» PROBLEM
Search the entries below for the word "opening" and copy each line that has it.

########

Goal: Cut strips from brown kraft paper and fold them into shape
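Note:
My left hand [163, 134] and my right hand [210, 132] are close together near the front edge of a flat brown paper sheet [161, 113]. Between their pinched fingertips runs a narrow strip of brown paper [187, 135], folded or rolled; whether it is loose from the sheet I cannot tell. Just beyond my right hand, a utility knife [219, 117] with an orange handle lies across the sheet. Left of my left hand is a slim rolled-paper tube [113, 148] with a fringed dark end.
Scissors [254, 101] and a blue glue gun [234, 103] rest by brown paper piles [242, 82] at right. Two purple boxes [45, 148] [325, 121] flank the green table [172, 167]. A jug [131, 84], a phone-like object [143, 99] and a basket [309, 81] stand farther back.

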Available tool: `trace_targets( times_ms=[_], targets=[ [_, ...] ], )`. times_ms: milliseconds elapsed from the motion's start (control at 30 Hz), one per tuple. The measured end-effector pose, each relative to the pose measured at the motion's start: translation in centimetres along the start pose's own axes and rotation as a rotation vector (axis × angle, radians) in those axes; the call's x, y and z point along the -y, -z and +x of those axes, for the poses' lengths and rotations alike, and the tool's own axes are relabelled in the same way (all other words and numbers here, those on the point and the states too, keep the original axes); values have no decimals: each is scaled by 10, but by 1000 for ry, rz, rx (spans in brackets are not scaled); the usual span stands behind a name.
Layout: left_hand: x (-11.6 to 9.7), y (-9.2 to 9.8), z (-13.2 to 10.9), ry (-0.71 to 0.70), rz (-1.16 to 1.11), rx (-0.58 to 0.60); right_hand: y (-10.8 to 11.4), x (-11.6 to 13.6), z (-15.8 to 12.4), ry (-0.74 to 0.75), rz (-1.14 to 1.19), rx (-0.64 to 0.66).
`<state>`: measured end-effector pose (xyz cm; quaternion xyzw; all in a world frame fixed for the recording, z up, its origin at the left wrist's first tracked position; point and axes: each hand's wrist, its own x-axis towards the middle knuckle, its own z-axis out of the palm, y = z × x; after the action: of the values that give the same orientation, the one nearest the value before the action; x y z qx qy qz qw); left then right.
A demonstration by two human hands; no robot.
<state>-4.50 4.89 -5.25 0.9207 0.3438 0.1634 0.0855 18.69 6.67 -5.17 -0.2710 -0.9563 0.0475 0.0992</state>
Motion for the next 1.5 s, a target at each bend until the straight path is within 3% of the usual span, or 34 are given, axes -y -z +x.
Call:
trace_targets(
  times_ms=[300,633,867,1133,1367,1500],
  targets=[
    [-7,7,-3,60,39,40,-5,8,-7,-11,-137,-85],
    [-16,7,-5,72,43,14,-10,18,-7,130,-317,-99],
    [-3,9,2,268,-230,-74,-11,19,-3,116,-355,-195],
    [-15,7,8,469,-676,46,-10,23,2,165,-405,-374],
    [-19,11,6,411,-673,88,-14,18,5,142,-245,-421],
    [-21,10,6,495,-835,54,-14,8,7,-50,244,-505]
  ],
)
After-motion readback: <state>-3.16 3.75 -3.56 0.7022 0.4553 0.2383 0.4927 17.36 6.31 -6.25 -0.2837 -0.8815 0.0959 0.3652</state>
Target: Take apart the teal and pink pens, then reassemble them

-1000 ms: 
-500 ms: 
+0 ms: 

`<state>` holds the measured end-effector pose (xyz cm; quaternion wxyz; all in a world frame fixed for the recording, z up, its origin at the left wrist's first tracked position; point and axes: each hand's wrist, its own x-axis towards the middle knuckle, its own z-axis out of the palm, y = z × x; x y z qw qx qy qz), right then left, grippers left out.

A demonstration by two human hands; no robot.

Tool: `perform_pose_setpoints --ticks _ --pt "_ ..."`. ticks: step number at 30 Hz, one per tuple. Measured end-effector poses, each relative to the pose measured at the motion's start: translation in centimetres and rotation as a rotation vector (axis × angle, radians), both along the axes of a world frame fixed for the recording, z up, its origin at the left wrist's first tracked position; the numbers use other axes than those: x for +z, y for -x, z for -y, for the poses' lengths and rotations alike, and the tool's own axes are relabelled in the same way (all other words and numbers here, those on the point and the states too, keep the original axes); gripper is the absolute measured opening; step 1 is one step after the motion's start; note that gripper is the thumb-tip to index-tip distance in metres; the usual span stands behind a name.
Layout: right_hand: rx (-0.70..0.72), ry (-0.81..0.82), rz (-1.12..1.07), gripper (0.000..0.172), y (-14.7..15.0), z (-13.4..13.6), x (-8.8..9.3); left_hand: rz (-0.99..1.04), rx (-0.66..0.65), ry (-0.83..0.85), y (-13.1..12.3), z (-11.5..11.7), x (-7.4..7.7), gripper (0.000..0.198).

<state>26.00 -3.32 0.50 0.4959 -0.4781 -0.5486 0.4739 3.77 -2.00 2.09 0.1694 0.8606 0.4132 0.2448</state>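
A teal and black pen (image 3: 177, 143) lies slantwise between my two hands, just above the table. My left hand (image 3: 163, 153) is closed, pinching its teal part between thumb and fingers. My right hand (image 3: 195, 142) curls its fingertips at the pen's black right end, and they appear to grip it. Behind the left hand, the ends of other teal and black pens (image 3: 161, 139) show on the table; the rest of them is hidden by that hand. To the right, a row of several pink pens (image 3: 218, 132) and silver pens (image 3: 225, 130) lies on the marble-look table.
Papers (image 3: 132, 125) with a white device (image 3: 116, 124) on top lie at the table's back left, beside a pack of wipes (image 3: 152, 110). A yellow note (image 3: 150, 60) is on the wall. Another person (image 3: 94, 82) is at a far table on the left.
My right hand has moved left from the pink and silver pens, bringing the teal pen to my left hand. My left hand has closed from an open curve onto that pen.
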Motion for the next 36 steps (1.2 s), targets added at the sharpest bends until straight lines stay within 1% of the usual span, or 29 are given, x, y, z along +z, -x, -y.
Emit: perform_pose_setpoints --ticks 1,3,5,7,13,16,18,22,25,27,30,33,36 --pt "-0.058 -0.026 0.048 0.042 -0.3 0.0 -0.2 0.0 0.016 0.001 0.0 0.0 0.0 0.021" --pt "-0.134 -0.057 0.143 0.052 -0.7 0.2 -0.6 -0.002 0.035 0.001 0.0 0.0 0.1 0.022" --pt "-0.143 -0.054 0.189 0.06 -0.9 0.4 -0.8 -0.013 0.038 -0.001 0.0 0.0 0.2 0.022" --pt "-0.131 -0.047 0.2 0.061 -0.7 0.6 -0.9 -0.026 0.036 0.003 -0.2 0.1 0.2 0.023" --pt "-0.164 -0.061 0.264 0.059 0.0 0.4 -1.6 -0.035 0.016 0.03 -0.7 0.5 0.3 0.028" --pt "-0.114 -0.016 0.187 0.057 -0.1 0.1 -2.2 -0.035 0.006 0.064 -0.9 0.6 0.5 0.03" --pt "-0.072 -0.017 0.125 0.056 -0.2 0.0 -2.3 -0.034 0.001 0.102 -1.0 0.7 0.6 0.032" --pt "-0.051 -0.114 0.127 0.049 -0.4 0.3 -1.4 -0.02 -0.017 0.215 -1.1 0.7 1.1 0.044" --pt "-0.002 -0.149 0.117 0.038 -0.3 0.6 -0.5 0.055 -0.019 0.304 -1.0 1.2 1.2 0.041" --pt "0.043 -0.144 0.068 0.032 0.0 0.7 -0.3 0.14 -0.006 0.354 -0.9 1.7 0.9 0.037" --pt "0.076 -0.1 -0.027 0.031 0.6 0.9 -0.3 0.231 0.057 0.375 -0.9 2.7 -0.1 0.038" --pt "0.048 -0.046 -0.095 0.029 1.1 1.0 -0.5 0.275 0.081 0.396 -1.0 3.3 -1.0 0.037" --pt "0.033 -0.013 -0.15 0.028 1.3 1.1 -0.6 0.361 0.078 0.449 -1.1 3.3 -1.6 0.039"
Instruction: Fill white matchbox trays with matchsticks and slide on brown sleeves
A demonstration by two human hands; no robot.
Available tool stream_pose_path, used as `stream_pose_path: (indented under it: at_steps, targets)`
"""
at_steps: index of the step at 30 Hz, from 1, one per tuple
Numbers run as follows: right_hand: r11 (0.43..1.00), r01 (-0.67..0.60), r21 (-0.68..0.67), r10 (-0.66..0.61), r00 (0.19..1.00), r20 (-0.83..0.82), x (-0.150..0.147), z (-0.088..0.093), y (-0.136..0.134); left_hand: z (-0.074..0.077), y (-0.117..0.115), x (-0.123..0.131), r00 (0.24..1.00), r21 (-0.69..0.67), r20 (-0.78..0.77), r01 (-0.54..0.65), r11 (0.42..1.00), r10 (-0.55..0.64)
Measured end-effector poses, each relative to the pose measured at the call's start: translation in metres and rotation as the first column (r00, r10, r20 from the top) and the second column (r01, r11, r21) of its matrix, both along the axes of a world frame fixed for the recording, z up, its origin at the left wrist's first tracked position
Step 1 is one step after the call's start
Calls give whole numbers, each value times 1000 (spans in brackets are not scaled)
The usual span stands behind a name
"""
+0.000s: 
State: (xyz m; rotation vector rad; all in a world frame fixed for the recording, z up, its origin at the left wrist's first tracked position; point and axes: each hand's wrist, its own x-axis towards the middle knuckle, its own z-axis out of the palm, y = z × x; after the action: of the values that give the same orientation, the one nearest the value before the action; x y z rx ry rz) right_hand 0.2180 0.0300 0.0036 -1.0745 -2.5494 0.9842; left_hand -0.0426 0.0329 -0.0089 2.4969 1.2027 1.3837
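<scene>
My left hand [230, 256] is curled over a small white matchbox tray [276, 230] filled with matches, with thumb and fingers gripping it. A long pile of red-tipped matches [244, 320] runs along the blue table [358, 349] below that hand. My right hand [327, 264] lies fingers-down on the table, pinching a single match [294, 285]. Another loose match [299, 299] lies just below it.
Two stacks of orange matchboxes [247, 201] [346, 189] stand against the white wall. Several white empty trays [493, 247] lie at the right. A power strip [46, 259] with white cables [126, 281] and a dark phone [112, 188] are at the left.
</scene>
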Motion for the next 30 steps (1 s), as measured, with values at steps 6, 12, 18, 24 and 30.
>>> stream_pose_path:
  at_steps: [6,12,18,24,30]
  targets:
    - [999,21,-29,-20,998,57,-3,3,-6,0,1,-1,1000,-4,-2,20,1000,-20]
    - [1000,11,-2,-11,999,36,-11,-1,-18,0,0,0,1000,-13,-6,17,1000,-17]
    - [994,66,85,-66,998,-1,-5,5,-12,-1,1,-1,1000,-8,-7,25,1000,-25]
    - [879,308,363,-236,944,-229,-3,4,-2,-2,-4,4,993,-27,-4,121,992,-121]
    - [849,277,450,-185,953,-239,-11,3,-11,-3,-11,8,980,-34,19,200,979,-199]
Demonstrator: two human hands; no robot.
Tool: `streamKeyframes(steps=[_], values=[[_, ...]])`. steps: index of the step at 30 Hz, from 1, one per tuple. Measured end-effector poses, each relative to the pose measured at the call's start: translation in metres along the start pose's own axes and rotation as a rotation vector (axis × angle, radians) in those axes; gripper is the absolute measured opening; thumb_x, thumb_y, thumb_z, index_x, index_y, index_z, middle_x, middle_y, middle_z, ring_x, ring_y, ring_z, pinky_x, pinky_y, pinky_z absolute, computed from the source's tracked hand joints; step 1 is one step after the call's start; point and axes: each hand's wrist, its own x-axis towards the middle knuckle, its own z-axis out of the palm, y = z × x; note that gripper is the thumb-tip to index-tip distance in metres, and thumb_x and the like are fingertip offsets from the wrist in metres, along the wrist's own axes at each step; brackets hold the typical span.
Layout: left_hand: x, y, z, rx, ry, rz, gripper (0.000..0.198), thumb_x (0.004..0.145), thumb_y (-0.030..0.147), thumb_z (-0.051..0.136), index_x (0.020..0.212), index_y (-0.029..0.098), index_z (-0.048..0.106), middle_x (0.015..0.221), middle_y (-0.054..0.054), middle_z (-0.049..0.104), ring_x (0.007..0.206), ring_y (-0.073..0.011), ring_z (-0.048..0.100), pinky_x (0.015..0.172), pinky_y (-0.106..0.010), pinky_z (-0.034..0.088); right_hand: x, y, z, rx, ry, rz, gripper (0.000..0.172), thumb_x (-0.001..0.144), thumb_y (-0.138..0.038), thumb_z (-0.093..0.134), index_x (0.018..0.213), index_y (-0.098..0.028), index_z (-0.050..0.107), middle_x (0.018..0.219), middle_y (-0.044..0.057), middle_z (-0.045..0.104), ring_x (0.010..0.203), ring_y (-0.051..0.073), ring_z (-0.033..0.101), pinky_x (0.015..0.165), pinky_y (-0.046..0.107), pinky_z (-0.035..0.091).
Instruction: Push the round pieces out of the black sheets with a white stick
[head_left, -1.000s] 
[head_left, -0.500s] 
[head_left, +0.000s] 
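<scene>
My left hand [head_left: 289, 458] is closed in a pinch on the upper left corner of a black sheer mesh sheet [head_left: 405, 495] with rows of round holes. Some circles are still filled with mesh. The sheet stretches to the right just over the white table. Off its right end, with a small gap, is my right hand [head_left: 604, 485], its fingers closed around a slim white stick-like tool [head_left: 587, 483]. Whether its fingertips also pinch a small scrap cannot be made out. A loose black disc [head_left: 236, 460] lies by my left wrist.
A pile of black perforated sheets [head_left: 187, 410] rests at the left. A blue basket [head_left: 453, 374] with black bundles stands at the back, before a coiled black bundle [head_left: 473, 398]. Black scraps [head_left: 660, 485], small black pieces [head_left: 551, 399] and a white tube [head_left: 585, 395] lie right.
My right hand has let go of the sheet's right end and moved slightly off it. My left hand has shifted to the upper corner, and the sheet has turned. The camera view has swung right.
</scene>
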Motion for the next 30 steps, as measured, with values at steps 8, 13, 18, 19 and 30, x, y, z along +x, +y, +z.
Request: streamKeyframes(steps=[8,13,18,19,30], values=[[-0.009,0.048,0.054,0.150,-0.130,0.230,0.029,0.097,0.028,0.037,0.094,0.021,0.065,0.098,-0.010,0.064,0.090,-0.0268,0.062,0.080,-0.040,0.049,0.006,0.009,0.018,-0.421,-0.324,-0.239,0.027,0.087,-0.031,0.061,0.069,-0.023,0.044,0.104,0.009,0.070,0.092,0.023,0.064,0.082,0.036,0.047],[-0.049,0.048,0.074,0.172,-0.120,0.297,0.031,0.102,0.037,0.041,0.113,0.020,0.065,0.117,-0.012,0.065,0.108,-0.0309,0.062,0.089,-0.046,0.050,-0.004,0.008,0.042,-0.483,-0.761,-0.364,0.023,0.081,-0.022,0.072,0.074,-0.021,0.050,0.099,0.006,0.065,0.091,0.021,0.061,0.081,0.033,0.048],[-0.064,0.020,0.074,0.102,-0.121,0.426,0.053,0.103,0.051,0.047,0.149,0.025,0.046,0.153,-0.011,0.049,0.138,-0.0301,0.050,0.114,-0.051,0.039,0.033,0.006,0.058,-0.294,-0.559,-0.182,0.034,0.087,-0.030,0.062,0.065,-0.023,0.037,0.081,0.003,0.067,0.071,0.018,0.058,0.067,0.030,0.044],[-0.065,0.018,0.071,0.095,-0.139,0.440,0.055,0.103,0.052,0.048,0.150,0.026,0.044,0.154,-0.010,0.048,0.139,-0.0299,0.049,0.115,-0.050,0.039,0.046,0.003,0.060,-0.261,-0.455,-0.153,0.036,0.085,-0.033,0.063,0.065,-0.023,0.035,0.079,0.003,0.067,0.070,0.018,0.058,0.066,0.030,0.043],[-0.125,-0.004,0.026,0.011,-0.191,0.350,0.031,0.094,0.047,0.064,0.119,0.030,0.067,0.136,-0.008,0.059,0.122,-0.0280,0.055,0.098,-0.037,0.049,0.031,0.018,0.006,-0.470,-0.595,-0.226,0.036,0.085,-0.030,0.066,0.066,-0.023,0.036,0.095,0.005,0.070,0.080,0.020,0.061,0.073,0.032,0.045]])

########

» ANSWER TO THIS TASK
Tool: `perform_pose_setpoints --ticks _ --pt "_ ..."`. ticks: step number at 30 Hz, one per tuple. Measured end-effector poses, each relative to the pose measured at the motion's start: translation in centimetres and rotation as a rotation vector (axis × angle, radians), both along the axes of a world frame fixed for the recording, z up, its origin at the left wrist's first tracked position; the numbers use other axes than those: x for +z, y for -x, z for -y, for the poses' lengths and rotations alike, and the tool's own axes are relabelled in the same way (all other words and numbers here, those on the point and the states too, keep the original axes); gripper is the absolute measured opening; step 1 is one step after the motion's start; note that gripper is the thumb-tip to index-tip distance in metres; the usual span stands behind a name.
Tool: `streamKeyframes(steps=[_], values=[[_, ...]])`. steps: index of the step at 30 Hz, from 1, one per tuple. Measured end-effector poses, each relative to the pose measured at the call's start: translation in metres along the start pose's own axes and rotation as a rotation vector (axis × angle, radians) in those axes; gripper is the absolute measured opening; thumb_x, thumb_y, thumb_z, index_x, index_y, index_z, middle_x, middle_y, middle_z, ring_x, ring_y, ring_z, pinky_x, pinky_y, pinky_z absolute, computed from the source's tracked hand joints; step 1 is one step after the call's start; point and axes: each hand's wrist, its own x-axis towards the middle knuckle, its own z-axis out of the palm, y = z × x; note that gripper is the thumb-tip to index-tip distance in metres, and thumb_x and the like are fingertip offsets from the wrist in metres, along the wrist's own axes at each step; brackets hold the typical span.

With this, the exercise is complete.